Однако сегодня он заметил тень на лице Суламифь: она явно о чем-то думала.

– Что беспокоит тебя, возлюбленная Суламифь? Какие мысли омрачают твой взор?

– О Соломон, ты так проницателен, ничего не скроешь от тебя! Нейхеми приходила сегодня… Ты знаешь она была единственной, кто заботился обо мне последние месяцы. Она принесла мне вести из Иерусалима. Рассказала о братьях, о том, как они живут. О том, что они недоумевают: как же я, сестра их, покидаю дом своих родителей, не навестив братьев, не отдав дань почтения памяти родителей… Отпусти меня хотя бы на полдня – домой…

– Я дам тебе верных людей…

– Нет, прошу тебя! Я хочу пойти одна. Всю дорогу я буду вспоминать свои детские годы, в покое и счастье проведенные в объятиях моей доброй матери, рядом с любимым отцом. Я буду прощаться со своими детскими грезами… Я хочу, чтобы в этот момент никто не мешал мне и не смотрел на меня… Я переночую дома.
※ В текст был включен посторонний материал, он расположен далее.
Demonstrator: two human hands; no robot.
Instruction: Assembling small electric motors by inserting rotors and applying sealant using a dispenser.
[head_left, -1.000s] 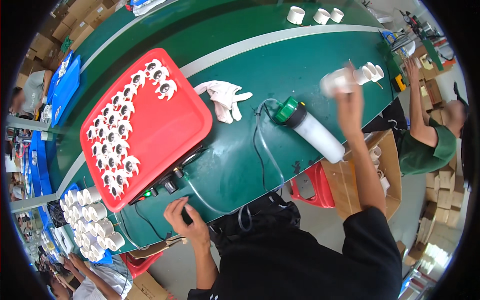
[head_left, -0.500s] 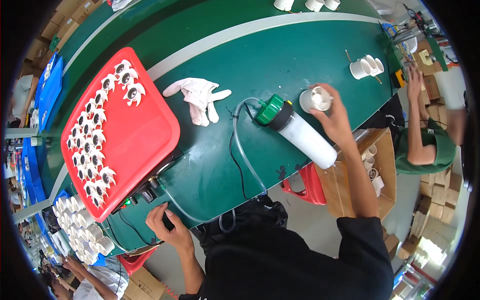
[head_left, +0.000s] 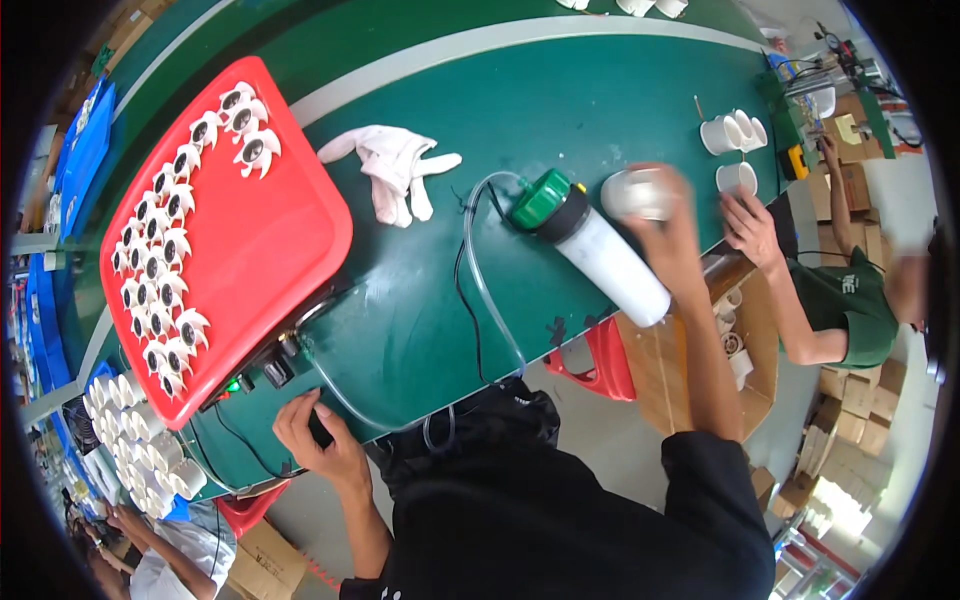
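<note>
A small white cylindrical plastic part [head_left: 640,193], blurred by motion, is grasped in the right hand [head_left: 668,225] and is held just beside the upper end of a white cylindrical canister with a black collar and green cap [head_left: 590,245], which lies on its side on the green bench [head_left: 560,90]. One second earlier the same hand was raised high over the far right of the bench with the part; half a second earlier it had been lowered to the canister's cap end. The part has thus been carried in from the far right to the canister, and it is judged that the carrying stage is finished and the part is being brought against the canister. The left hand [head_left: 318,442] is pressed onto a small black control [head_left: 322,432] at the near edge of the bench, fingers curled over it; its position matches both earlier frames. A clear hose [head_left: 478,270] runs from the green cap toward that edge. Further left lie a red plastic tray [head_left: 260,250] loaded with small white winged fittings [head_left: 160,265], and a pair of white fabric gloves [head_left: 392,172]. At the right a co-worker's hand [head_left: 748,228] rests near white cups [head_left: 735,133].
</note>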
А наутро присылай за мной свои пышные носилки.

– Пусть будет так. Я сам встречу тебя, Суламифь.

Они ласково попрощались друг с другом. Суламифь облачилась в свое простое платье и отправилась в путь.

На душе у нее было смутно. Она пыталась понять, почему так невесело ей в преддверии самого радостного дня в ее жизни: она станет женой человека, который ей так приятен, который помог ей стать взрослой, научил понимать любовную науку.

Неподалеку, в небе над ячменным полем, она увидела хищную птицу. Ястреб величаво и грозно кружился, высматривая добычу. Вдруг он сорвался с одной точки и камнем полетел. Схватив что-то, он стремительно воспарил в небе и начал удаляться в сторону высоких каменистых холмов.

«Что это – тайный знак?» – подумала Суламифь. Ей вспомнился Эвимелех. Уже много дней она не произносила его имени даже про себя – и она содрогнулась, подумав об этом. Как быстро забылись счастливые минуты, некогда в таком упоении похищаемые влюбленными у времени и скудной действительности! Как скоро Суламифь погребла память о юноше под покровом сладких слов и страстных речей. Со своим Шломо она чуть не оставила братьев, едва не предала родителей. Словно в келье, заперлась она с новым повелителем сердца – и время словно замерло для нее. Спасибо Нейхеми, что тайно прислала ей весточку с приветом от родных и пробудила ото сна!